Overview

The long-term effects in some people with COVID-19 are still poorly understood. This new research used large-scale data to understand how these effects differ based on the severity of the initial infection and how these change over time.

The challenge

Over 400 million people worldwide have contracted COVID-19 within the last two years. Given this enormous scale, health care experts are trying to understand the long-term impact of the disease on individuals. So-called ‘long COVID’ can take many forms, with symptoms including fatigue, shortness of breath and problems with concentration.

Much of the research done on the long-term effects of COVID-19 has focused on the minority of people who were admitted to hospital. This means we do not have a comprehensive understanding of the majority of cases.

Small cohort studies of long COVID have highlighted that patients with mild disease can still struggle with persistent symptoms. However, it is difficult to estimate how common this is from small studies, particularly those that rely on self-reported data, and there has been little research to compare the burden of long-term effects based on the severity of the initial infection.

The solution

Research funded through BREATHE, the Health Data Research Hub for respiratory health, used a GP database of 456,000 people in England to understand the effects after COVID-19. The study focused on patients who were either hospitalised or treated in the community. They were compared with people who had never been infected with COVID-19, to understand healthcare use during the pandemic, and a pre-pandemic cohort of people with influenza, to understand the effect of other respiratory infections.

The study, published in the British Medical Journal, also looked at whether patient outcomes changed before and after vaccination, which is the first time this has been done.

Impact and outcomes

The study found that people had higher GP consultation rates following a COVID-19 diagnosis than people with influenza or those who never had COVID-19. The most common reasons for patients not hospitalised for COVID-19 to see a GP were loss of smell or taste, venous thromboembolism (blood clots), lung fibrosis (tissue scarring that causes shortness of breath) and muscle pain.

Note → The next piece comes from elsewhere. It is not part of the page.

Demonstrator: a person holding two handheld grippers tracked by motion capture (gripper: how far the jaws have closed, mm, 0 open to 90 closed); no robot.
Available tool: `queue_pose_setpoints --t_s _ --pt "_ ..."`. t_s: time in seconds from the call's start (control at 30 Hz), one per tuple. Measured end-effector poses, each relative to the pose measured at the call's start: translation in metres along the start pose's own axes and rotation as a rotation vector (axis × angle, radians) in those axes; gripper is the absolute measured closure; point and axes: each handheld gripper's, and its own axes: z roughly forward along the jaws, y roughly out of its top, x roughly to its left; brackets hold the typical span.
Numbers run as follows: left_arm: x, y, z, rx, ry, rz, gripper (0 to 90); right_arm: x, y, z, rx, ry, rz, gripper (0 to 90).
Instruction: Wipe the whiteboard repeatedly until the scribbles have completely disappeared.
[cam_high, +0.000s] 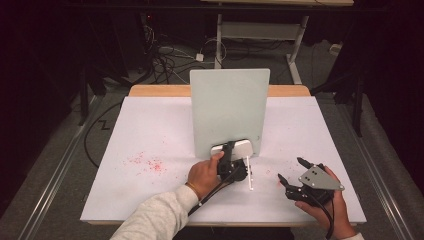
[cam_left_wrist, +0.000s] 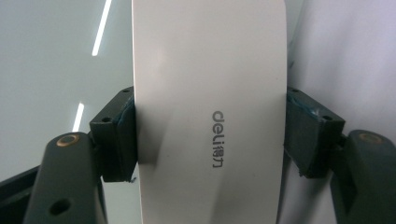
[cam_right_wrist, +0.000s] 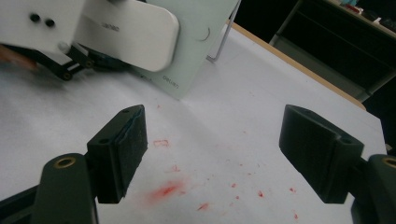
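A pale whiteboard (cam_high: 227, 107) stands upright in the middle of the white table (cam_high: 150, 130). My left gripper (cam_high: 229, 147) is shut on a white rounded eraser (cam_high: 240, 148) at the board's lower edge. In the left gripper view the pads (cam_left_wrist: 122, 135) press both long sides of the eraser (cam_left_wrist: 205, 93), which bears a grey "deli" mark. It looks to lie against the board. My right gripper (cam_high: 290, 168) rests open near the front right of the table. Nothing is between its pads (cam_right_wrist: 128, 144), and the eraser (cam_right_wrist: 135, 30) and board (cam_right_wrist: 196, 51) lie ahead of them.
Red smudges and specks mark the table at the left (cam_high: 147, 164) and under the right gripper (cam_right_wrist: 166, 189). A thin white bar (cam_high: 249, 174) lies in front of the board. Cables (cam_high: 165, 57) and desk legs (cam_high: 297, 50) sit on the floor beyond the table.
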Motion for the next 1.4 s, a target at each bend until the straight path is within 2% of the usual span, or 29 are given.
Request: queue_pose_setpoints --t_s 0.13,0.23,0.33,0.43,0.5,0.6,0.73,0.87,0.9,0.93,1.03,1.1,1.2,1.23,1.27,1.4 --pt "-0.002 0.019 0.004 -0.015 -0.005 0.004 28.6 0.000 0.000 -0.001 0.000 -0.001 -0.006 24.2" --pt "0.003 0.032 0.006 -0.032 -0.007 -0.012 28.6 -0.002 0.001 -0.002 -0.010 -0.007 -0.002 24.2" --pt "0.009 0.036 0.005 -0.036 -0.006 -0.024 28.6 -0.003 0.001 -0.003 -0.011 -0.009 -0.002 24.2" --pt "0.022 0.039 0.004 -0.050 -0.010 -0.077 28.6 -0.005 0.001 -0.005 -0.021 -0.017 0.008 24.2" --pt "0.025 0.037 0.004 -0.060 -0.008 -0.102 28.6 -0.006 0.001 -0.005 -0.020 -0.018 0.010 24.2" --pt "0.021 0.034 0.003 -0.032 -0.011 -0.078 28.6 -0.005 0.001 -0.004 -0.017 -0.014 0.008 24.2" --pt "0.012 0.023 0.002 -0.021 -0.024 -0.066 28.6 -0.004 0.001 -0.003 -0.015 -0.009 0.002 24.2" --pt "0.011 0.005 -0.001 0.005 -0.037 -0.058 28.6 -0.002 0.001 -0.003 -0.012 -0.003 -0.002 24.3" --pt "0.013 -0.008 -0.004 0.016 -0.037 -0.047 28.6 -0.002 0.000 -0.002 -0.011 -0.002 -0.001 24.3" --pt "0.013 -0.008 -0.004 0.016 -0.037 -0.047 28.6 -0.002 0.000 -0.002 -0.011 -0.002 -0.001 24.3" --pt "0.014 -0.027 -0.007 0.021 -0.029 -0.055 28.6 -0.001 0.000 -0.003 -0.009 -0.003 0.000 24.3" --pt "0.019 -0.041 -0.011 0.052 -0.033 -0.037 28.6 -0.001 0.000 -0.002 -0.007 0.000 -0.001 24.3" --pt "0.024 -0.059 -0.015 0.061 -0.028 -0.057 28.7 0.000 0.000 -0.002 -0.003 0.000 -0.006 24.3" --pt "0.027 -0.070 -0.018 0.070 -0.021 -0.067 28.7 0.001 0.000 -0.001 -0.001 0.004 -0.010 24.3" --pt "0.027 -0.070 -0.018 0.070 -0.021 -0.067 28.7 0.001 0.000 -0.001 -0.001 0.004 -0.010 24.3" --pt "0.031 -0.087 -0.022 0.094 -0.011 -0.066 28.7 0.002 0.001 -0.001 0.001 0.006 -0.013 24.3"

For these people, the rates of some conditions decreased over time, but anxiety and depression, abdominal pain, diarrhoea, general pain, nausea, chest tightness, and tinnitus persisted throughout follow-up. The rates of GP consultations for most reasons decreased after vaccination in this group.

Understanding the nature and burden of long COVID across different patient groups will be essential for rehabilitating patients effectively. The researchers will use this dataset to probe further into subgroups of people, such as the impact on those with respiratory or cardiovascular disease.

Dr Hannah Whittaker, from Imperial College London, who was the lead author on the paper, said:

“Not much was known about long COVID outcomes. Those studies that had published were based on patients hospitalised with COVID or were using data that was self-reported or didn’t have that much follow-up. So we wanted to use primary care data to study milder COVID patients where there’s less of a subjective bias.”

Impact committee

The impact committee thought this was an important study that highlighted the potential value of analysing large routine datasets. They also added that the researchers had carefully thought through their approach for comparing the different groups of people.